Some orbital cysts are lined by conjunctival epithelium without dermal elements in the cyst wall. A cyst of this type is called a “simple conjunctival epithelial cyst of the orbit.” Such a cyst can occur as an idiopathic lesion or it can be secondary to implantation of conjunctival epithelium after surgical or nonsurgical trauma. A clinicopathologic correlation of the idiopathic variant is shown.

An orbital cyst can develop in an anophthalmic orbit following enucleation for any cause. It presumably arises from rests of conjunctival epithelium. Depicted is a clinicopathologic correlation of a orbital conjunctival cyst that developed years after enucleation for retinoblastoma.

An orbital cyst can develop after retinal detachment surgery, presumably from displacement of conjunctival epithelium into the deeper orbital tissues. A clinicopathologic correlation is shown.

De Potter P, Kunin AW , Shields CL, et al. Massive orbital cyst of the lateral rectus muscle after retinal detachment surgery. Ophthal Plast Reconstr Surg 1993;9:292-297.

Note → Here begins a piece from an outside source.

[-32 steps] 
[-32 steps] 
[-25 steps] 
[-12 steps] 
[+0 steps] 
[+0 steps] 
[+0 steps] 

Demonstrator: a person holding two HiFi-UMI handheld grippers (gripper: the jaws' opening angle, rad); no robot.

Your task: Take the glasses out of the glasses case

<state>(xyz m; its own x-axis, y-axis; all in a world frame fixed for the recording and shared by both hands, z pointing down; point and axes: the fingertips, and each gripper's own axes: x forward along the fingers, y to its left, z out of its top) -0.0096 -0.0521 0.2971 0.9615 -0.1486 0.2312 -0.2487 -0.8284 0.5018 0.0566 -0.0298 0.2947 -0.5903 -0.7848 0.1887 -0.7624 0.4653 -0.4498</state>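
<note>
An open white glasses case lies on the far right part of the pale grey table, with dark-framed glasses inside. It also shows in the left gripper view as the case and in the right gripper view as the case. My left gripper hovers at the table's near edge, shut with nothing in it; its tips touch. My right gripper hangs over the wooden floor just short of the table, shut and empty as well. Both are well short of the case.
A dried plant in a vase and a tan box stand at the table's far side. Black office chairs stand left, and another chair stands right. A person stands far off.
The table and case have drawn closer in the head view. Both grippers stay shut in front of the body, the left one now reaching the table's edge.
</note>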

It is possible that adhesions between the tarsal and bulbar conjunctiva can entrap conjunctival epithelium and lead to a cyst. That may have been the mechanism in this case.

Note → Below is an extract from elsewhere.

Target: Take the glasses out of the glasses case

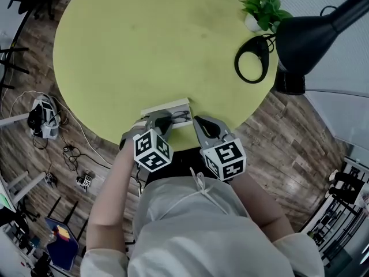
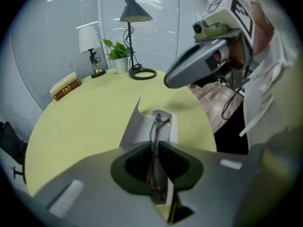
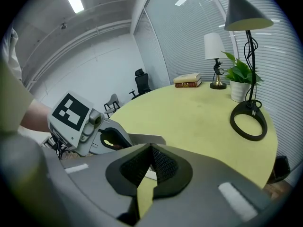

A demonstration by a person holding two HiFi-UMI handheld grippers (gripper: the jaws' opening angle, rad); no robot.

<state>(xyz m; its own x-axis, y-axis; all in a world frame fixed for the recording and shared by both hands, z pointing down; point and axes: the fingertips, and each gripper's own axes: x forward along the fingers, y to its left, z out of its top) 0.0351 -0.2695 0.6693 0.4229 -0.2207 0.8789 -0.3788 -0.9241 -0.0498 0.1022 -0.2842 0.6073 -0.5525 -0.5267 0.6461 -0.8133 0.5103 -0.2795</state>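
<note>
Between left gripper jaws, glasses pinched, over glasses case.

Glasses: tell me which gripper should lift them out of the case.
Left. The left gripper is shut on the glasses, over the open case; the right gripper is shut on nothing, beside it.

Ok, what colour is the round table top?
Pale yellow-green; the table shows best in the head view.

The head view looks steeply down onto the near edge of the round desk. Both gripper views sit low there, facing across it, sharing the black lamp and plant.
</note>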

Desai V, Shields CL, Shields JA. Orbital cyst in a patient with Stevens-Johnson syndrome, Cornea 1992;11:592-594.)

Teratoma is a congenital, multicystic mass that most often occurs in the gonads but can occur in other sites, including the orbit (1,2,3,4,5,6,7,8,9,10,11,12,13,14,15,16,17,18,19,20,21,22,23,24). By strict definition, a true teratoma contains histologic structures representing all three embryonic germ layers: ectoderm, mesoderm, and endoderm. Orbital teratoma is sufficiently uncommon that individual case reports are usually cited in the literature. In a review of literature in 1980 the authors cited 51 reported cases of true orbital teratoma (19). Almost all of the reported cases were unilateral, but there are occasional reports of bilateral cases. There appears to be a 2:1 female preponderance and a slight preference for the left eye. Although teratomas in other parts of the body have been known to undergo malignant transformation, teratomas that are confined to the orbit are generally benign. Malignant transformation of pure orbital teratoma has been reported, but there is controversy as to the validity of some of those reports (17,21). Surprisingly, there were no orbital teratomas among the 1,264 consecutive orbital space-occupying lesions seen on the oncology service (4).